Data block:
:::

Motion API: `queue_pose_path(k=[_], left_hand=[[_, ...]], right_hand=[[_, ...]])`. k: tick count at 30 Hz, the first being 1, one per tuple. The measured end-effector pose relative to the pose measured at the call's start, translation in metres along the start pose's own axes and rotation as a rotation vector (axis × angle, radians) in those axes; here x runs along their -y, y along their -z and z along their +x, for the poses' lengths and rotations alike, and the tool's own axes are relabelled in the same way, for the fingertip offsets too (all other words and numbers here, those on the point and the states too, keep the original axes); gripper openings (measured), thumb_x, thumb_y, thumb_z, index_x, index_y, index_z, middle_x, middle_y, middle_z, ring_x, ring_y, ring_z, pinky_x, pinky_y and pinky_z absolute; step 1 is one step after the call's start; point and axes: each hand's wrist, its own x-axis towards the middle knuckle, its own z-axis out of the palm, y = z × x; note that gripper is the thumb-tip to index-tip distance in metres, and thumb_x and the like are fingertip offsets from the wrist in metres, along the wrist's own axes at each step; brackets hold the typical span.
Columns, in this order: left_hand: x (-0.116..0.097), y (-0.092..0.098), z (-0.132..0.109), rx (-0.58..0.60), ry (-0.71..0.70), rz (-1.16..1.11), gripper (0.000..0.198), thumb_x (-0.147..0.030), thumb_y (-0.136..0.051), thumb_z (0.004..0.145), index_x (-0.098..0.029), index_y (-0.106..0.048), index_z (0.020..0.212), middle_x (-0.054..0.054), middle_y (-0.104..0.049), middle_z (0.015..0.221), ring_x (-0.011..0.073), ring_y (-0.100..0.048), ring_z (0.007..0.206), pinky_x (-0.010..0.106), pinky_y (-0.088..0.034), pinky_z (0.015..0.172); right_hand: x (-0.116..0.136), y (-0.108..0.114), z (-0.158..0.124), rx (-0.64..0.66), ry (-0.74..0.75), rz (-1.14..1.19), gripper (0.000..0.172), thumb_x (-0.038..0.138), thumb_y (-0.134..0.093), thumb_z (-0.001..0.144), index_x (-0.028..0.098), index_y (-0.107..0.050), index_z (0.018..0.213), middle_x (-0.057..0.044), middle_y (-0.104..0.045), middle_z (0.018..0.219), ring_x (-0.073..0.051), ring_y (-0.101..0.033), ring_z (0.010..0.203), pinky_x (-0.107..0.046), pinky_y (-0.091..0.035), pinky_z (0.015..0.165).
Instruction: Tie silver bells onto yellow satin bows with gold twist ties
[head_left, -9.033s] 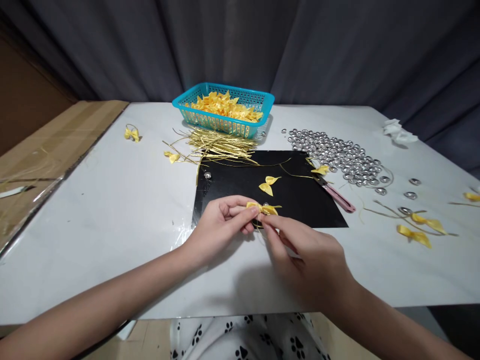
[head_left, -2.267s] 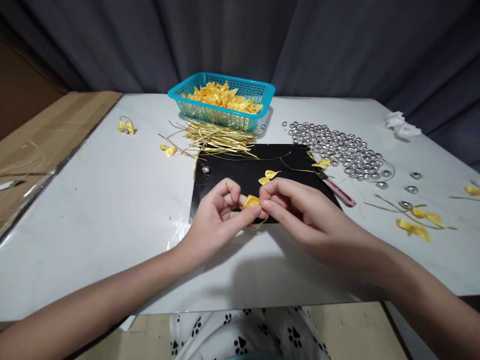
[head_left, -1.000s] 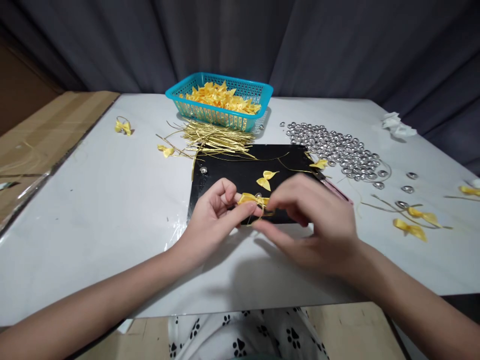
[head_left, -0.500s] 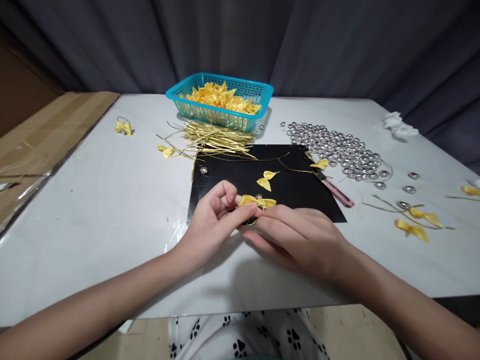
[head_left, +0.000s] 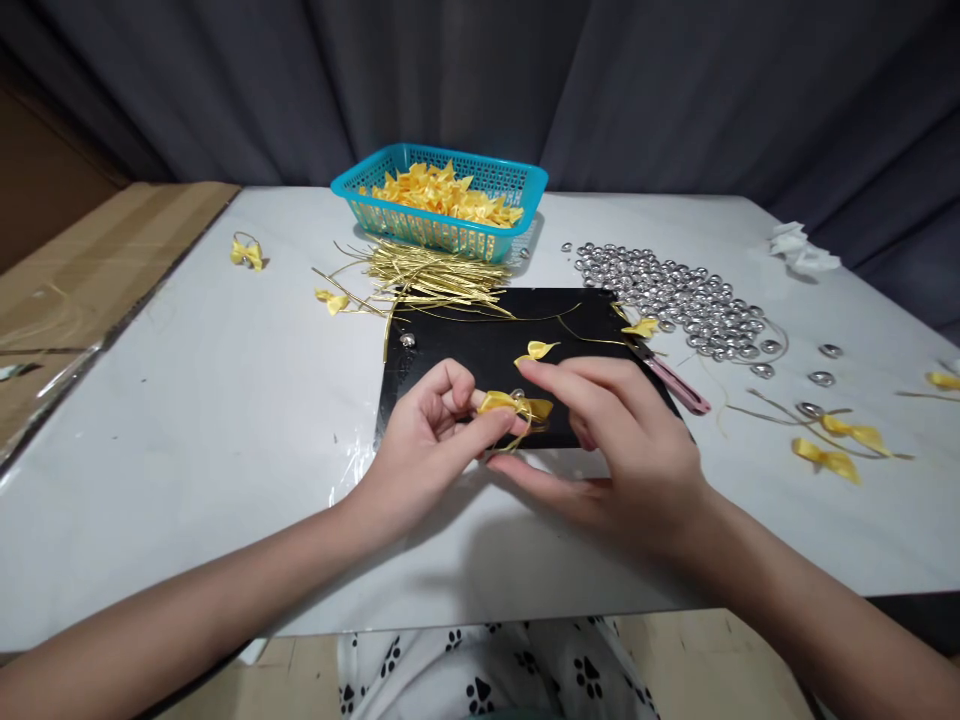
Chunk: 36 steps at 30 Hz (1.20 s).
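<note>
My left hand (head_left: 439, 430) pinches a yellow ribbon bow (head_left: 536, 410) between thumb and fingers, above the front edge of a black mat (head_left: 480, 365). A silver bead shows at the bow's middle, and a thin gold cord (head_left: 527, 432) curves round below it. To the right, my right hand (head_left: 607, 430) is open, thumb and fingers spread on either side of the bow; its thumb tip is close to the cord, and I cannot tell whether they touch. Just behind the fingers, another yellow bow (head_left: 538, 350) lies on the mat, partly hidden by my right forefinger.
A teal basket (head_left: 439, 235) of yellow bows stands at the back, with a bundle of gold cords (head_left: 439, 275) before it. Many silver beads (head_left: 675, 295) lie right of the mat, beside a pink-handled cutter (head_left: 675, 385). Loose bows (head_left: 825, 460) lie at the right; one beaded bow (head_left: 246, 253) sits far left.
My right hand has opened, its fingers lifting away from the bow and cord. My left hand keeps its pinch in the same place.
</note>
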Motion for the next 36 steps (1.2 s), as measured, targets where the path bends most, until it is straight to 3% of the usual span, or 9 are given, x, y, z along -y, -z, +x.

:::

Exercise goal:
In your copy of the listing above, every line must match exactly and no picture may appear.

Solution:
Motion API: `queue_pose_path(k=[_], left_hand=[[_, ...]], right_hand=[[_, ...]])`. k: tick count at 30 Hz, the first being 1, one per tuple. The measured end-effector pose relative to the pose measured at the call's start, translation in metres along the start pose's own axes and rotation as a rotation vector (axis × angle, radians) in those axes; here x runs along their -y, y along their -z and z along their +x, for the poses' lengths and rotations alike, and the tool's own axes are relabelled in the same way, for the fingertip offsets too (all other words and numbers here, those on the point and the states too, keep the original axes); gripper openings (measured), thumb_x, thumb_y, thumb_z, index_x, index_y, index_z, middle_x, middle_y, middle_z, ring_x, ring_y, ring_z, pinky_x, pinky_y and pinky_z absolute; step 1 is one step after the call's start; point and axes: each hand's wrist, its own x-axis towards the middle knuckle, its own z-axis out of the palm, y = z × x; note that gripper is the thumb-tip to index-tip distance in metres, and thumb_x and the like are fingertip offsets from the wrist in metres, along the wrist's own axes at each step; brackets hold the typical span.
Columns, in this order: left_hand: x (-0.116..0.097), y (-0.092..0.098), z (-0.132..0.109), rx (-0.58..0.60), ry (-0.71..0.70), rz (-1.16..1.11), gripper (0.000..0.198), thumb_x (-0.147..0.030), thumb_y (-0.136..0.051), thumb_z (0.004..0.145), index_x (-0.098..0.029), index_y (-0.106..0.048), index_z (0.020..0.212), middle_x (-0.054..0.054), middle_y (-0.104..0.049), middle_z (0.015..0.221), ring_x (-0.011..0.073), ring_y (-0.100..0.048), ring_z (0.007..0.206), pinky_x (-0.010..0.106), pinky_y (-0.088..0.034), pinky_z (0.015..0.172); right_hand: x (-0.116..0.136), y (-0.108..0.114), z (-0.158..0.124), rx (-0.64..0.66), ry (-0.74..0.75), rz (-1.14..1.19), gripper (0.000..0.172), thumb_x (-0.038..0.138), thumb_y (-0.134..0.093), thumb_z (-0.001..0.144), index_x (-0.028..0.098), index_y (-0.107..0.050), index_z (0.018..0.213), middle_x (-0.057..0.044), middle_y (-0.104..0.045), middle_z (0.018..0.219), ring_x (-0.073..0.051), ring_y (-0.101..0.033), ring_z (0.010..0.203), pinky_x (-0.107..0.046), pinky_y (-0.091..0.035), pinky_z (0.015..0.165).
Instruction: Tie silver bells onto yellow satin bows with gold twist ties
[head_left, -9.033s] 
[head_left, -2.267s] 
[head_left, -1.000s] 
[head_left, -0.500s] 
[head_left, +0.000s] 
Chunk: 36 steps at 30 Hz (1.20 s).
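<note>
My left hand (head_left: 439, 430) pinches a yellow ribbon bow (head_left: 536, 410) between thumb and fingers, above the front edge of a black mat (head_left: 480, 365). A silver bead shows at the bow's middle, and a thin gold cord (head_left: 527, 432) curves round below it. To the right, my right hand (head_left: 607, 430) is open, thumb and fingers spread on either side of the bow; its thumb tip is close to the cord, and I cannot tell whether they touch. Just behind the fingers, another yellow bow (head_left: 538, 350) lies on the mat, partly hidden by my right forefinger.
A teal basket (head_left: 439, 235) of yellow bows stands at the back, with a bundle of gold cords (head_left: 439, 275) before it. Many silver beads (head_left: 675, 295) lie right of the mat, beside a pink-handled cutter (head_left: 675, 385). Loose bows (head_left: 825, 460) lie at the right; one beaded bow (head_left: 246, 253) sits far left.
My right hand has opened, its fingers lifting away from the bow and cord. My left hand keeps its pinch in the same place.
</note>
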Motion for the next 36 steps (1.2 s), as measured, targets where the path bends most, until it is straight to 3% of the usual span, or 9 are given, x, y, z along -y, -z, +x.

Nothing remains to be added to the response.